Friday, 3 May 2013: 09:00-13:00
Banquet Hall (Kursaal Centre)
C. L. Chang1, L. C. Lee2, P. C. Tsai2, R. Harrington2, I. T. Li3 and F. W. Lung4, (1)Psychiatry, Kaohsiung Armed Forces General Hospital, Kaohsiung, Taiwan, (2)Epidemiology, Johns Hopkins Bloomberg School of Public Health, Baltimore, MD, (3)Kaohsiung Medical University Chung-Ho Memorial Hospital, Kaohsiung, Taiwan, (4)Taipei City Hospital, Taipei, Taiwan
Background: Autism Spectrum Disorders (ASDs) represent one end of a larger spectrum of quantitative impairment that is continuously distributed in thegeneral population.  The Social Responsiveness Scale (SRS) is an instrument that characterizes quantitative impairments in social awareness, cognition, communication, motivation, and repetitive behavior/restricted interests that define ASD, and provides a more subtle characterization of individual symptoms than using traditional classification systems.  Reliability and validity of the tool need to be established before its adaption in non-Western populations. 

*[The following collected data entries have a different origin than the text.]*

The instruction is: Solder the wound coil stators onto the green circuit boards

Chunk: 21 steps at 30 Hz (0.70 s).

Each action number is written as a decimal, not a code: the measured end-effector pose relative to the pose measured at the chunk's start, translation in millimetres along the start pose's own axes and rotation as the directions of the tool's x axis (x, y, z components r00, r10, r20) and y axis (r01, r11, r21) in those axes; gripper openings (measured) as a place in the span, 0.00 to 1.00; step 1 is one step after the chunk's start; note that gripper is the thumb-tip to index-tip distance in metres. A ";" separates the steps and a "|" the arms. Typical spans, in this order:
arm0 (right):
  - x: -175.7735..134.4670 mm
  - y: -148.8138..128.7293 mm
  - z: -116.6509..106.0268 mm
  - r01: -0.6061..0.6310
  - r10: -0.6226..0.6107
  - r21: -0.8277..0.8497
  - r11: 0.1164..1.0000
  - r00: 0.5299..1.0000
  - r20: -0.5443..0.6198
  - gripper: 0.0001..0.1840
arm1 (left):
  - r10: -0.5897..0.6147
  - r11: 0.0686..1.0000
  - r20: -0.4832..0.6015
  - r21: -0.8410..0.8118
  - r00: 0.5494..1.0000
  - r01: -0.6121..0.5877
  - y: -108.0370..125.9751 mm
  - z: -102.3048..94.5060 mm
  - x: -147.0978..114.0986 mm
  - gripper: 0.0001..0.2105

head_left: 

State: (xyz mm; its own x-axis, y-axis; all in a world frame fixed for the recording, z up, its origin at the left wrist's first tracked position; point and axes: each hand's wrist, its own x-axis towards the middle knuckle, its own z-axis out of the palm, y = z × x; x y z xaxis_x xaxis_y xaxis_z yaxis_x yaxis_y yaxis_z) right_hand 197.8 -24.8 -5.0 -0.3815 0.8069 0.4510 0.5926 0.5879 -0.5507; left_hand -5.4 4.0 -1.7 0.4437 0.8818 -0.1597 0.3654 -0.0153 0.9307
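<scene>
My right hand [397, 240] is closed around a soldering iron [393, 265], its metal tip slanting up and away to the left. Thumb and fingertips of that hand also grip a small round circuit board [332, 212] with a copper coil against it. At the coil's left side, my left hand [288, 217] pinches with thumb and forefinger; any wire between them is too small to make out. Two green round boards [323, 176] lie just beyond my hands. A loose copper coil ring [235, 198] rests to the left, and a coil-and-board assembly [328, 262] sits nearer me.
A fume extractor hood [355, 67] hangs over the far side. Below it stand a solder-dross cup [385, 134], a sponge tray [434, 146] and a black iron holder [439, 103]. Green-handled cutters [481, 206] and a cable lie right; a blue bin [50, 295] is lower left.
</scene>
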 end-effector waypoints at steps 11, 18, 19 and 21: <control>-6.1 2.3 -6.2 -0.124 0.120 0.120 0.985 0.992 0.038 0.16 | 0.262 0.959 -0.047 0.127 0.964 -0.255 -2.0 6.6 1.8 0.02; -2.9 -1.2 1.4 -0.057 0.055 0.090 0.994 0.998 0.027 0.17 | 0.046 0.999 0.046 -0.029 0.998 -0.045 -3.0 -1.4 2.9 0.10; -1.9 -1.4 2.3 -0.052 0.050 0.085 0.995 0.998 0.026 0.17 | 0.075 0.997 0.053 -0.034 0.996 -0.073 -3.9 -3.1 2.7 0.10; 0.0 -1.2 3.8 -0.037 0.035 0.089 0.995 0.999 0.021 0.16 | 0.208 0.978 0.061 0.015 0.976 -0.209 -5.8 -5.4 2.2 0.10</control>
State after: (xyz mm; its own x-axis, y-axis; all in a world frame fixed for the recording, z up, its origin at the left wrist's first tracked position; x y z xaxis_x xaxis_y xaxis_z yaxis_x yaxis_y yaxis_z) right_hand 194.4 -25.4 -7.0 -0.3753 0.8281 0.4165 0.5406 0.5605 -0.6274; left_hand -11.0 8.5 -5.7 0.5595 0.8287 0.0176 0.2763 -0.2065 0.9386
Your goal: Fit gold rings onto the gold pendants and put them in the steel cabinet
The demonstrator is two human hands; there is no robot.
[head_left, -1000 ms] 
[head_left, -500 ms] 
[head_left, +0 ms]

Objectives: To report reliabilities and validities of the Chinese Mandarin Version of the SRS in a large population of school children aged 6-8-years, and in children who are at high risk for ASD. 

Methods: Caregiver-reported SRS data were collected by an epidemiologic autism study recently conducted in PingTung, Taiwan.  Raw scores of the total SRS and five subscales (social awareness, social cognition, social communication, social motivation, and autistic mannerisms) were used for this analysis.  As recommended in the literature, a raw score of >=70 in males and >=65 in females is a cut-point that provides evidence for the presence of an ASD.  Based on these cut-points, we defined the clinical (high risk for ASD) vs. non-clinical groups separately for males and females.  Reliability was assessed using alpha, while validity was examined by factor analyses.  Both reliability and validity analyses were carried out in the clinical group (high risk for ASD) and the full study sample (clinical and non-clinical combined). 

Results: Because SRS score is sex specific, only data from participants who completed the SRS and whose child’s sex is known are included in the analysis: 1384 males and 1507 females.  Of those, 357 children (172 males and 185 females) met the recommended clinical cut-off and are classified as the clinical group.  Reliability Alphas for SRS full scale, social awareness, social cognition, social communication, social motivation, and autistic mannerisms are 0.94, 0.54, 0.74, 0.85, 0.69, and 0.87, respectively, in full study sample (n=2891); and are 0.83, 0.10, 0.25, 0.64, 0.43, and 0.79, respectively, in the clinical group.  Results from exploratory factor analysis showed factors loaded differently between the clinical group and the full study sample. 

Conclusions: Reliabilities of the SRS full scale in both the full study sample and the clinical group are excellent and good.  However, reliabilities of the subscales are overall poor in the clinical group, even given the sufficient sample size (n=357).  Possible explanation on the different loaded factors for the full study sample and the clinical group will be further discussed.